- [Prompt]:
From the records below, return every line containing the word "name".

- [Dataset content]:
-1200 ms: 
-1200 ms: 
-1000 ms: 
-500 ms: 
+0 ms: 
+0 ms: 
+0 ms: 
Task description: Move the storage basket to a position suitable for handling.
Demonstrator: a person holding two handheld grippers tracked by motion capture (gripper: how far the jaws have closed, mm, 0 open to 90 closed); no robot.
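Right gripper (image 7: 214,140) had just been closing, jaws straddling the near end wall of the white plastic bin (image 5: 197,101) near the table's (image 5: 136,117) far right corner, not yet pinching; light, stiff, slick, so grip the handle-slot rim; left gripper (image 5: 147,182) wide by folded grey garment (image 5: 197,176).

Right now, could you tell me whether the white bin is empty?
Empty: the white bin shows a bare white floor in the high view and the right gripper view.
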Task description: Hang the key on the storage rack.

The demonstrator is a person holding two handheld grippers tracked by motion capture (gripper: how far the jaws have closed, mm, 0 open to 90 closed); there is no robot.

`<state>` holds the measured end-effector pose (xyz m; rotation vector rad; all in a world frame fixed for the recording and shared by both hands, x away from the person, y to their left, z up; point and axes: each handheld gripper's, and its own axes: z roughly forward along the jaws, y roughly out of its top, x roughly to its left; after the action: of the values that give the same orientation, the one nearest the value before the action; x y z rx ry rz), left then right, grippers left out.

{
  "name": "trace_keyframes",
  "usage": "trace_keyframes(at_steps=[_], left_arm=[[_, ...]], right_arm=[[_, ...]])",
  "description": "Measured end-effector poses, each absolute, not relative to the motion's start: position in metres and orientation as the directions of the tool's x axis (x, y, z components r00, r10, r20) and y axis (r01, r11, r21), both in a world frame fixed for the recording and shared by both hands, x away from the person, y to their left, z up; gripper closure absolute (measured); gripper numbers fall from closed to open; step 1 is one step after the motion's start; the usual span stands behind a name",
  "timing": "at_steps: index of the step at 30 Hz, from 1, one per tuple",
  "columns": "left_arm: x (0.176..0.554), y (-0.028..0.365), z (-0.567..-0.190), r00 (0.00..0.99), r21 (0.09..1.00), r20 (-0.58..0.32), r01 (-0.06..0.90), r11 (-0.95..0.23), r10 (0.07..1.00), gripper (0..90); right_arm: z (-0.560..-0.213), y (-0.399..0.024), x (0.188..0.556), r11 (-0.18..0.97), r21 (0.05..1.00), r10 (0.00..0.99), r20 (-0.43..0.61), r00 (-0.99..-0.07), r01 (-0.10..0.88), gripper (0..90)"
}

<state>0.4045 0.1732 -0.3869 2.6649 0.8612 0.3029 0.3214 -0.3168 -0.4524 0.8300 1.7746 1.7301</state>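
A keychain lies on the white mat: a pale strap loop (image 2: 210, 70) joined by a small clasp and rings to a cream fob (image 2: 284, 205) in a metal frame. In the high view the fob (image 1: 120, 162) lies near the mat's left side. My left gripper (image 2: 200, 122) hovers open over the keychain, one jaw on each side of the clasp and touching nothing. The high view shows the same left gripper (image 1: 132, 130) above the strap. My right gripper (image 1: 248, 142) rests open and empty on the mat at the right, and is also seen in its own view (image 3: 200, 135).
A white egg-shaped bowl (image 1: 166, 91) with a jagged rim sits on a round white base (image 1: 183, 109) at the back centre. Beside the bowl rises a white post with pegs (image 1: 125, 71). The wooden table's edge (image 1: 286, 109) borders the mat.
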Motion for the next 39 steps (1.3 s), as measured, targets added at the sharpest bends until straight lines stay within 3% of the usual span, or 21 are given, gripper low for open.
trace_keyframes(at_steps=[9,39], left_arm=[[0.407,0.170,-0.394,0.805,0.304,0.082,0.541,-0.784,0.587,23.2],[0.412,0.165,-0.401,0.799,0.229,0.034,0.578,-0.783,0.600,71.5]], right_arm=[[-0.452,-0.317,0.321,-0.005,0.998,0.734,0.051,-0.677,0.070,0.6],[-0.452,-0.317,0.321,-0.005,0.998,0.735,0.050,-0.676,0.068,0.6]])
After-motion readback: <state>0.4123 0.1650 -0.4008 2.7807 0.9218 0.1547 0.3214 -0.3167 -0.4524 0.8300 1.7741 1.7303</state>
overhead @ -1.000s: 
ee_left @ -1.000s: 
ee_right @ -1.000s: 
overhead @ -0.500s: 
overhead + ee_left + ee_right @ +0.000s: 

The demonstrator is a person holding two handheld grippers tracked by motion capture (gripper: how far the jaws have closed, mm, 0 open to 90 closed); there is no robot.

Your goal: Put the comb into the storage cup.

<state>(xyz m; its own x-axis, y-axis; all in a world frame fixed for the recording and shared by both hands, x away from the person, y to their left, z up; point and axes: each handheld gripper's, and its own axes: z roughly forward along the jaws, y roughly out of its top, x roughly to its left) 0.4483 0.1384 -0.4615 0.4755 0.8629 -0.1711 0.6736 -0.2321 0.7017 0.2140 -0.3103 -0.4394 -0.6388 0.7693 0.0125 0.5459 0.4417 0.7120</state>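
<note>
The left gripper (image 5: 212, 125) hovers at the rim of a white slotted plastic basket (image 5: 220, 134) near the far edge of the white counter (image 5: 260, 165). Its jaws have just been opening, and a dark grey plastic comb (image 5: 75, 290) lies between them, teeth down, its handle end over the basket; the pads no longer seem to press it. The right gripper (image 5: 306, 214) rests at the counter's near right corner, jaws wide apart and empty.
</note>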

- [Response]:
  "name": "trace_keyframes",
  "description": "Measured end-effector poses, each absolute, not relative to the motion's start: position in metres and orientation as the directions of the tool's x axis (x, y, z components r00, r10, r20) and y axis (r01, r11, r21), both in a world frame fixed for the recording and shared by both hands, x away from the person, y to their left, z up; gripper closure absolute (measured); gripper numbers fall from closed to open; step 1 is one step after the motion's start; the usual span stands behind a name",

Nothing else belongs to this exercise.